%%

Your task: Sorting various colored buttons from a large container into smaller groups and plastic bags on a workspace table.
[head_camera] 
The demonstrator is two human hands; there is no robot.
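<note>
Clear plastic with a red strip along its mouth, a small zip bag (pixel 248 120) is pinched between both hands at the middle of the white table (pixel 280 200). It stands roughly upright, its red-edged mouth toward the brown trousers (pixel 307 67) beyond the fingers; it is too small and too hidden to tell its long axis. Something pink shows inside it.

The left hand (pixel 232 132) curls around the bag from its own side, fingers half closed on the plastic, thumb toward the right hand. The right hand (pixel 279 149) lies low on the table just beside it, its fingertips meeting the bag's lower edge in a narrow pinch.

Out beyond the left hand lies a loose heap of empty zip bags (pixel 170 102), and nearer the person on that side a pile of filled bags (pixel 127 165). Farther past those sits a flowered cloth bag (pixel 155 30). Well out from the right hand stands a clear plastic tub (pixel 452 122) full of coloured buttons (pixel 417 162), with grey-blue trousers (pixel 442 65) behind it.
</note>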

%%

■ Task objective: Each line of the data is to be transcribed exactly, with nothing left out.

■ Solved problem:
Your task: Sorting various colored buttons from a large container into smaller groups and plastic bags on a workspace table.
[head_camera] 
The demonstrator is two human hands; there is no robot.
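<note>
Clear plastic with a red strip along its mouth, a small zip bag (pixel 248 120) is pinched between both hands at the middle of the white table (pixel 280 200). It stands roughly upright, its red-edged mouth toward the brown trousers (pixel 307 67) beyond the fingers; it is too small and too hidden to tell its long axis. Something pink shows inside it.

The left hand (pixel 232 132) curls around the bag from its own side, fingers half closed on the plastic, thumb toward the right hand. The right hand (pixel 279 149) lies low on the table just beside it, its fingertips meeting the bag's lower edge in a narrow pinch.

Out beyond the left hand lies a loose heap of empty zip bags (pixel 170 102), and nearer the person on that side a pile of filled bags (pixel 127 165). Farther past those sits a flowered cloth bag (pixel 155 30). Well out from the right hand stands a clear plastic tub (pixel 452 122) full of coloured buttons (pixel 417 162), with grey-blue trousers (pixel 442 65) behind it.
</note>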

No more output remains.